[Extracted data entries]
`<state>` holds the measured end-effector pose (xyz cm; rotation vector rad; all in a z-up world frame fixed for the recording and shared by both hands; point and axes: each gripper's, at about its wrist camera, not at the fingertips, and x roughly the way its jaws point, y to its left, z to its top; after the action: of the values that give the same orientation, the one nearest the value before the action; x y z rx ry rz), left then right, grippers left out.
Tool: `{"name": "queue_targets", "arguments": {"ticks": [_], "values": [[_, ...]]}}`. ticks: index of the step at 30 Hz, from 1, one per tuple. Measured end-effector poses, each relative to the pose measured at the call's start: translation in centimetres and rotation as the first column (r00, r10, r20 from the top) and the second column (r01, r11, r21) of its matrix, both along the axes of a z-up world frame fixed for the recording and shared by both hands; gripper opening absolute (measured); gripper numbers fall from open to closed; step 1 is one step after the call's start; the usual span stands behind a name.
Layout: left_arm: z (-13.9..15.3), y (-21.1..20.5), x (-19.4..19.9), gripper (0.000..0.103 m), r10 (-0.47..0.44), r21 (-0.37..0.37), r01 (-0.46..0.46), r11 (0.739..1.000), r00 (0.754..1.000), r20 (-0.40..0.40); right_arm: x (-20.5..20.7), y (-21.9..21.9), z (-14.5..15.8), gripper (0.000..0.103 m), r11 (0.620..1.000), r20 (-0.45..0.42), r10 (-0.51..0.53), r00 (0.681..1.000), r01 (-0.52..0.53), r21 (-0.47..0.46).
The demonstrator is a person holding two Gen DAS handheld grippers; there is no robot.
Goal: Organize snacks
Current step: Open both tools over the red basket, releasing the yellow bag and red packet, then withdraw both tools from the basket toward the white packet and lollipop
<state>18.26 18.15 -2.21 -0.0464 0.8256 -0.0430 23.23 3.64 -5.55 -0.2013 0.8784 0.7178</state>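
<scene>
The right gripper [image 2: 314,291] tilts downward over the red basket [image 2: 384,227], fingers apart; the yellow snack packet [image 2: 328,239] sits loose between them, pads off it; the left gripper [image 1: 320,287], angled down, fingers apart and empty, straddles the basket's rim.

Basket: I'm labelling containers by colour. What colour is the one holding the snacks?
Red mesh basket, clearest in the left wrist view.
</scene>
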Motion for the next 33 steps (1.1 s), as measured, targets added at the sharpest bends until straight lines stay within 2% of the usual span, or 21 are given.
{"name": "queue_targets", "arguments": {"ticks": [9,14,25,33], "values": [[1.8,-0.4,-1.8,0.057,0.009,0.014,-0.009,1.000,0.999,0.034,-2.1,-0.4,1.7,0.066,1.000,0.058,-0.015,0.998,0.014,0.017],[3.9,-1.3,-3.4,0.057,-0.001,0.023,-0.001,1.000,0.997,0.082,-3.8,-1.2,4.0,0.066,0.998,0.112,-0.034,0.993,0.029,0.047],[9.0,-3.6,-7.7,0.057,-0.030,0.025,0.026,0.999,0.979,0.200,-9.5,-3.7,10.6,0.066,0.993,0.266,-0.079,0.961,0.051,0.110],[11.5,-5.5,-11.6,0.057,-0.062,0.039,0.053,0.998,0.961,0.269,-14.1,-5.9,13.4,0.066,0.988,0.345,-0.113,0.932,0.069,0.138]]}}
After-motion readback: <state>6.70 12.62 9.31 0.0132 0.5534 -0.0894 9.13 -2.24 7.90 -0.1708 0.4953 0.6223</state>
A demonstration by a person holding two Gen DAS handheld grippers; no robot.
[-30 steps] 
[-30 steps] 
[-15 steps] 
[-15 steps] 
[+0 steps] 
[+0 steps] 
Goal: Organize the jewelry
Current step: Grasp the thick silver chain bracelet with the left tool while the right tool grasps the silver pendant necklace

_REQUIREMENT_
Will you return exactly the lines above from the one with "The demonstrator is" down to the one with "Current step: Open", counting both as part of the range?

_RESULT OF THE EXERCISE_
The demonstrator is a person holding two Gen DAS handheld grippers; there is no robot.
Goal: Organize snacks
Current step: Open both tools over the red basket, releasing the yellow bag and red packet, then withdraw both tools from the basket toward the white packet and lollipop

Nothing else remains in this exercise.